Seasonal dynamics in a cavity-nesting bee-wasp community: Shifts in composition, functional diversity and host-parasitoid network structure

Abstract

Ecological communities are composed of species that interact with each other forming complex interaction networks. Although interaction networks have been usually treated as static entities, interactions show high levels of temporal variation, mainly due to temporal species turnover. Changes in taxonomic composition are likely to bring about changes in functional trait composition. Because functional traits influence the likelihood that two species interact, temporal changes in functional composition and structure may ultimately affect interaction network structure. Here, we study the seasonality (spring vs. summer) in a community of cavity-nesting solitary bees and wasps ('hosts') and their nest associates ('parasitoids'). We analyze seasonal changes in taxonomic compostion and structure, as well as in functional traits, of the host and parasitoid communities. We also analyze whether these changes result in changes in percent parasitism and interaction network structure. Our host and parasitoid communities are strongly seasonal. Host species richness increases from spring to summer. This results in important seasonal changes in functional composition of the host community. The spring community (almost exclusively composed of bees) is characterized by large, univoltine, adult-wintering host species. The summer community (composed of both bees and wasps) is dominated by smaller, bivoltine, prepupa-wintering species. Host functional diversity is higher in summer than in spring. Importantly, these functional changes are not only explained by the addition of wasp species in summer. Functional changes in the parasitoid community are much less pronounced, probably due to the lower parasitoid species turnover. Despite these important taxonomic and functional changes, levels of parasitism did not change across seasons. Two network metrics (generality and interaction evenness) increased from spring to summer. These changes can be explained by the seasonal increase in species richness (and therefore network size). The seasonal shift from a bee-dominated community in spring to a wasp-dominated community in summer suggests a change in ecosystem function, with emphasis on pollination in spring to emphasis on predation in summer.

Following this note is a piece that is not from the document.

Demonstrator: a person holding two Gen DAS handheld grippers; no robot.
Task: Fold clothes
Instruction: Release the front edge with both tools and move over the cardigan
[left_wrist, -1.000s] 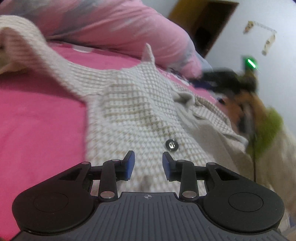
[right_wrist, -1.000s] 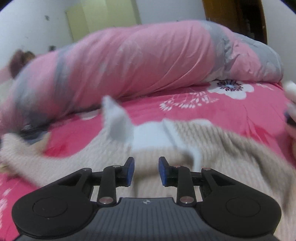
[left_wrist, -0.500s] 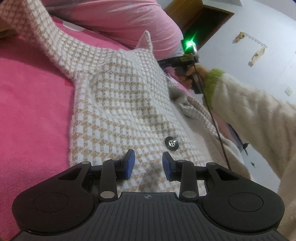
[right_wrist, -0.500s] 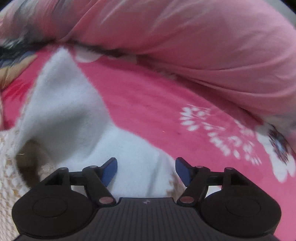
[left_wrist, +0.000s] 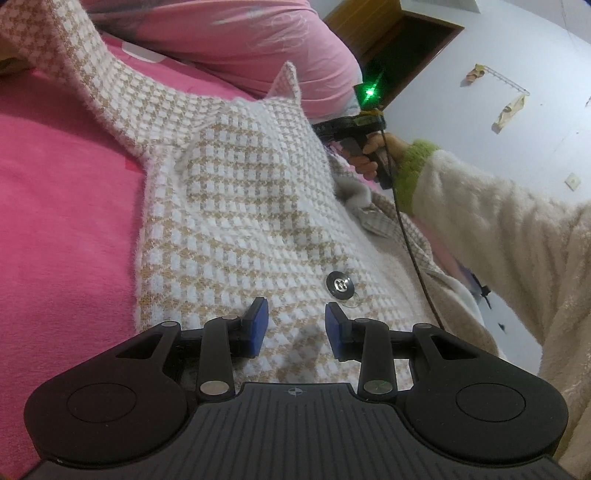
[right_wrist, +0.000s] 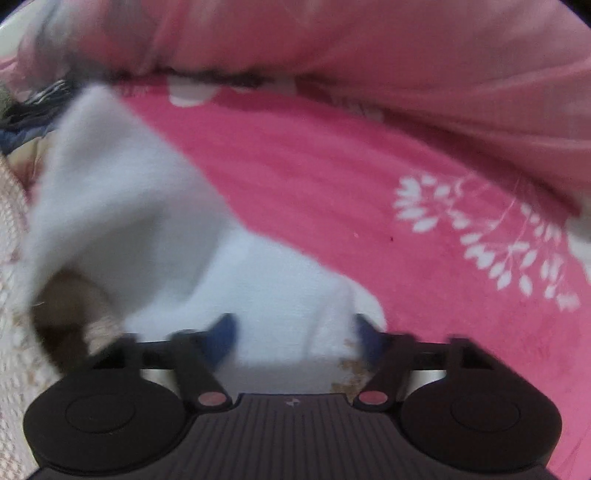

Fig 1. Effect of season on host-parasitoid networks.

Spring (A) and summer (B) host-parasitoid network (data from 14 sites lumped together). Numbers correspond to species names in S4 Table. Width of grey bands denotes interaction strength (number of cells parasitized). Width of red and yellow bars indicates host abundance (number of cells produced). Note different scales (number of cells) in spring and summer networks.

Fig 2. Effect of season on community composition.

Nonmetric multidimensional scaling (NMDS) of (A) host and (B) parasitoid community composition in each season and site. Dots represent seasons (blue: spring; red: summer). Numbers represent species codes (S4 Table; red: bees; orange: wasps; black: parasitoids). Polygons encompass all sites within a season. Ellipses represent 0.95% confidence intervals. Only two of the three dimensions obtained in the analyses (k = 3) are displayed.

Fig 3. Effect of season on host nest diameter.

Distribution of cavity diameters used by hosts for nest construction in spring (n = 719 nests) and summer (n = 768 nests). (X-squared = 272.45, df = 6, P < 0.0001).